▶ _Problem description_:
Report, as a number alone, how many lines below contain the string "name".

▶ _Records from a collection_:
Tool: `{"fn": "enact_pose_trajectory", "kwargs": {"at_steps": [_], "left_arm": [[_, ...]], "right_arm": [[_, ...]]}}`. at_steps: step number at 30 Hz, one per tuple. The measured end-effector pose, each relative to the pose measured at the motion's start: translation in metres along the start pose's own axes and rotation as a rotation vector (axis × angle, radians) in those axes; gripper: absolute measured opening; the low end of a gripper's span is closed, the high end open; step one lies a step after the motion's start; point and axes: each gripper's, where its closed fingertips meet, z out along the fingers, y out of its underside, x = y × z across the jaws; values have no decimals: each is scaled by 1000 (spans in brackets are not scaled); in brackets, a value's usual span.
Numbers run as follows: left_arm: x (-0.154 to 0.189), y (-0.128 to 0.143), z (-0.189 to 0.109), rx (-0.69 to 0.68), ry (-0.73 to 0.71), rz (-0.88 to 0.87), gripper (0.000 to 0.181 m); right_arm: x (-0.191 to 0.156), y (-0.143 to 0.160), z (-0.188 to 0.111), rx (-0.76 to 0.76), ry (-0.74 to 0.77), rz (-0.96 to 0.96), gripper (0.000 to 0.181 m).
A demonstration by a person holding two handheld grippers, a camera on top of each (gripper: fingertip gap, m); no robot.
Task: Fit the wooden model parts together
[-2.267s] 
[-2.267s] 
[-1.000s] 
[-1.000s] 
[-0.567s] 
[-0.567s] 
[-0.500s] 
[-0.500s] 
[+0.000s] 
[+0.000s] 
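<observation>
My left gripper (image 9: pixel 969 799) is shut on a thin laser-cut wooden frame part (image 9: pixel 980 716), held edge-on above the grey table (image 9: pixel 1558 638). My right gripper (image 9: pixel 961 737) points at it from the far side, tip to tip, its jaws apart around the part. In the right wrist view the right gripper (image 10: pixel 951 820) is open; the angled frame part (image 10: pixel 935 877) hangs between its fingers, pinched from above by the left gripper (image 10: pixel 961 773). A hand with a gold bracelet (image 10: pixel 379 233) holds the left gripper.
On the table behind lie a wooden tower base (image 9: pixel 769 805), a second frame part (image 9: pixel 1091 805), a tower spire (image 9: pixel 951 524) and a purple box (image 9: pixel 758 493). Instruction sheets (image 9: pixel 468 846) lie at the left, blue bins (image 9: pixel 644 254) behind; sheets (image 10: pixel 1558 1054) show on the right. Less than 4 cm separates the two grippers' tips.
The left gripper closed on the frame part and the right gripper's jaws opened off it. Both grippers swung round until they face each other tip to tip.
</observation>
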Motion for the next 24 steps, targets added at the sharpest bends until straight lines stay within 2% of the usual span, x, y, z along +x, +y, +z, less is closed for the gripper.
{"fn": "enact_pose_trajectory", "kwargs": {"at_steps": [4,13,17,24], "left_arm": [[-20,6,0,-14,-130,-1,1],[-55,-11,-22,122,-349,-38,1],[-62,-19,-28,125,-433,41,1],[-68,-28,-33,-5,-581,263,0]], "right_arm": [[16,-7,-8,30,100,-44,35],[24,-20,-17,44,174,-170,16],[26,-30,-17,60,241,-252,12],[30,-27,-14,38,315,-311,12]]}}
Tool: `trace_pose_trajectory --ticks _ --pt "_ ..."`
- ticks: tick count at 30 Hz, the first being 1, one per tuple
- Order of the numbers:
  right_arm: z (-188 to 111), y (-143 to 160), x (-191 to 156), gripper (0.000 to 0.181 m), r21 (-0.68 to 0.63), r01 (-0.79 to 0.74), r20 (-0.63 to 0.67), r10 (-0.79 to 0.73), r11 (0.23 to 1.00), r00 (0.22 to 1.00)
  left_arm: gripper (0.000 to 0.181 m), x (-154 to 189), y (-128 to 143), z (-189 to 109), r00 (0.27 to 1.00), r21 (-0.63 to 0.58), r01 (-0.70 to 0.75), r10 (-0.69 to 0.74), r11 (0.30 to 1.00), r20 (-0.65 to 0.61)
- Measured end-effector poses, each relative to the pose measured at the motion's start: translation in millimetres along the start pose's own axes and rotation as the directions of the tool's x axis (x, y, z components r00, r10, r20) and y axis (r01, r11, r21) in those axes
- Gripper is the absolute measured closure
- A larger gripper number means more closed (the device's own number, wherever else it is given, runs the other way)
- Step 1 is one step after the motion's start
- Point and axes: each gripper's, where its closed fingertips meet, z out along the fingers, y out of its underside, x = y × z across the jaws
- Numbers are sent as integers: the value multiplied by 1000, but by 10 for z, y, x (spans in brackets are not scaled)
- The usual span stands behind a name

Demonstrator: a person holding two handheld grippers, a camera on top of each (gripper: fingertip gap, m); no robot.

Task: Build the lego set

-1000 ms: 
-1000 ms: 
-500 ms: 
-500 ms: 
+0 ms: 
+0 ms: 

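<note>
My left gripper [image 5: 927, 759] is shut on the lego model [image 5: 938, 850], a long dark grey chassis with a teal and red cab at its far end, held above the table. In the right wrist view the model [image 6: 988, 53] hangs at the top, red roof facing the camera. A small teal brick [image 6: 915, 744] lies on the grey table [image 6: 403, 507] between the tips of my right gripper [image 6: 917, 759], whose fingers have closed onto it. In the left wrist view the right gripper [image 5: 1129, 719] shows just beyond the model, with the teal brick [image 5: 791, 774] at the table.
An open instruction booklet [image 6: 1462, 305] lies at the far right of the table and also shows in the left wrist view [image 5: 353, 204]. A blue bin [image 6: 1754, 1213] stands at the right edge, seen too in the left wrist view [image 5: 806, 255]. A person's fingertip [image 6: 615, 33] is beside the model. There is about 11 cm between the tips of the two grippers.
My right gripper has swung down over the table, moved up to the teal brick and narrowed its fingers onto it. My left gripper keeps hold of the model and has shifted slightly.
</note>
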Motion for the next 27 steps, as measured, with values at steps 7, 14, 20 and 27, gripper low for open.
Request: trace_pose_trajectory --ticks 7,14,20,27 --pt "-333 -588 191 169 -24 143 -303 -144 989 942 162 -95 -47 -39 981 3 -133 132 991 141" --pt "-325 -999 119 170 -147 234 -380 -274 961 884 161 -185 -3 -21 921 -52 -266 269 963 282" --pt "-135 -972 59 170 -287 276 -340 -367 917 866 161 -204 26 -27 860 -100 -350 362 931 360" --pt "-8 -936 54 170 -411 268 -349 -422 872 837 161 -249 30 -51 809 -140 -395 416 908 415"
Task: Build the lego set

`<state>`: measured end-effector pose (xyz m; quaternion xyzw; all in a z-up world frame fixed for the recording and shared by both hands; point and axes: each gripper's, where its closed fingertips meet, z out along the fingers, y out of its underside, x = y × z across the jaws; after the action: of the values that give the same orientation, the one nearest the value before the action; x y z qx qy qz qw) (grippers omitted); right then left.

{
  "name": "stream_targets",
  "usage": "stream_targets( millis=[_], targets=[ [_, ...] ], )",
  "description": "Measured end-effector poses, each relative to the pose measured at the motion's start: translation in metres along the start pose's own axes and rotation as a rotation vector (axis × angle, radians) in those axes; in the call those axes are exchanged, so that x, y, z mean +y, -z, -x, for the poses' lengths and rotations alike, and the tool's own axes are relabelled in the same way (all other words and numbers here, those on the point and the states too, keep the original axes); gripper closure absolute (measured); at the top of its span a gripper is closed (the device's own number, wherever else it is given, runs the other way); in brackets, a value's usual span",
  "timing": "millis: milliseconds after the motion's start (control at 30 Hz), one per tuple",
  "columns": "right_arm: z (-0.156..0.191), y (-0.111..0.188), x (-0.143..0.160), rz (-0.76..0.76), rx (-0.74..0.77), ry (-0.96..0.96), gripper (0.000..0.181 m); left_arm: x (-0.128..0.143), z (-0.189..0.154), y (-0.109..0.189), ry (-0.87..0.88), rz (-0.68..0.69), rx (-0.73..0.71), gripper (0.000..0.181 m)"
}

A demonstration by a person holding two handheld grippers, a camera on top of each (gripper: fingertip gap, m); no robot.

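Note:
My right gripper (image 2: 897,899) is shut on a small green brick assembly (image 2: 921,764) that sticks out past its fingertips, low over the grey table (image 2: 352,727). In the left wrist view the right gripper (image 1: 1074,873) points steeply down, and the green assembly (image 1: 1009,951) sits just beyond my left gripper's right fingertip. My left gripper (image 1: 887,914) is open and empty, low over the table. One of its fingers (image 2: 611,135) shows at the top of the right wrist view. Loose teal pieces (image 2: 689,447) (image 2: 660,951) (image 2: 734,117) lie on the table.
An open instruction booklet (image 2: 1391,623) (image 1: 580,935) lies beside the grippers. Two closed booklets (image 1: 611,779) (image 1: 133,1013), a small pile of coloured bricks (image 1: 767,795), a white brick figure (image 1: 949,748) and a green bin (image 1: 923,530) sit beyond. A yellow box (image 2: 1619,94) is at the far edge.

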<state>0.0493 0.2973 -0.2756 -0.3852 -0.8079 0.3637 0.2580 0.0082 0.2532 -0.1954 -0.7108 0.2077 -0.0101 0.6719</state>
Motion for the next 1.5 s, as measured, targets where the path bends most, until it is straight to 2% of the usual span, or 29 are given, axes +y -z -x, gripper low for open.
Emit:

▶ _Answer section_:
2